Por exemplo, suponha que você ter uma amostra dos retornos das ações da Excelsior Corporation e a Adirondack Corporação dos anos de 2008 a 2012, como mostrado aqui:
Ano | Excelsior Corp. Retorno anual (por cento) (X) | Adirondack Corp. Retorno Anual (por cento) (Y) |
---|---|---|
2008 | 1 | 3 |
2009 | -2 | 2 |
2010 | 3 | 4 |
2011 | 0 | 6 |
2012 | 3 | 0 |
Quais são a covariância e correlação entre os retornos das ações? Para descobrir isso, você primeiro tem que encontrar a média de cada amostra. Neste exemplo, X representa os retornos para Excelsior e Y representa os retornos de Adirondack.
A média das amostras X é
Você obter a média da amostra pela soma de todos os elementos da amostra e dividindo pelo tamanho da amostra. Neste caso, os elementos de amostras de resumir a 5 e a dimensão da amostra é 5. Divisória estes números dá uma média da amostra de 1.
A média das amostras Y é
Esta tabela mostra os cálculos restantes para a covariância amostra:
Na tabela, o
coluna representa as diferenças entre cada retorno à Excelsior na amostra e a amostra quer dizer- semelhante, o
coluna representa os mesmos cálculos para Adirondack. As entradas no
coluna igual ao produto das entradas nas duas colunas anteriores. A soma do
coluna contém o numerador na fórmula amostra covariância:
O denominador é igual a um menos o tamanho da amostra, o que é 5 - 1 = 4. (Ambas as amostras tem cinco elementos, n = 5.) Portanto, a covariância amostra é igual
Video: Covariância Estatística
Para calcular o coeficiente de correlação de exemplo, dividir a covariância amostra pelo produto do desvio padrão da amostra de X e o desvio padrão da amostra de Y:
Você encontra o desvio padrão da amostra de X calculando a variação da amostra de X e, em seguida, tomando a raiz quadrada do resultado. A tabela mostra os cálculos para a variância da amostra de X.
Na tabela, o
coluna representa as diferenças entre cada retorno para Excelsior na amostra e a amostra a dizer-
coluna representa o quadrado diferença entre cada retorno à Excelsior e a média da amostra. A soma do
coluna contém o numerador na fórmula variância da amostra. Você dividir esse número por aquele tamanho da amostra menos (5 - 1 = 4) para obter a variação da amostra de X:
O desvio padrão da amostra de X é a raiz quadrada de 4,5, ou
A tabela mostra os cálculos para a variância da amostra de Y.

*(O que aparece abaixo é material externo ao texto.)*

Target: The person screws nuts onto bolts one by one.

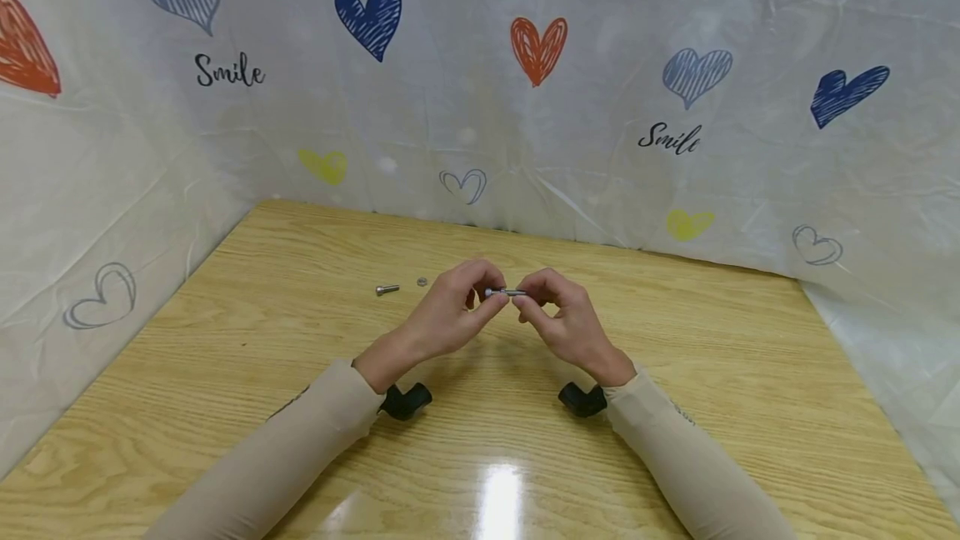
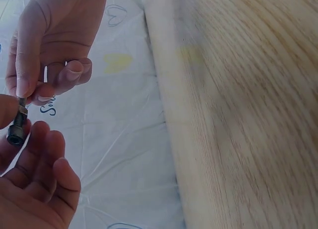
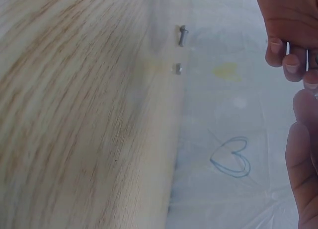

Com base nos cálculos na tabela, a variação da amostra de Y é igual a
O desvio padrão da amostra de Y é igual à raiz quadrada de 5, ou
Substituindo estes valores na fórmula de correlação da amostra dá-lhe
O resultado negativo mostra que há uma correlação negativa fraca entre os retornos das ações de Excelsior e Adirondack. Se duas variáveis são perfeitamente correlacionados negativamente (eles sempre mover-se em sentidos opostos), a sua correlação será -1. Se duas variáveis são independente (Não relacionado com o outro), a sua correlação será 0. A correlação entre os retornos para Excelsior e estoque de Adirondack é um -0,2108, o que indica que as duas variáveis mostram uma ligeira tendência para se mover em direcções opostas.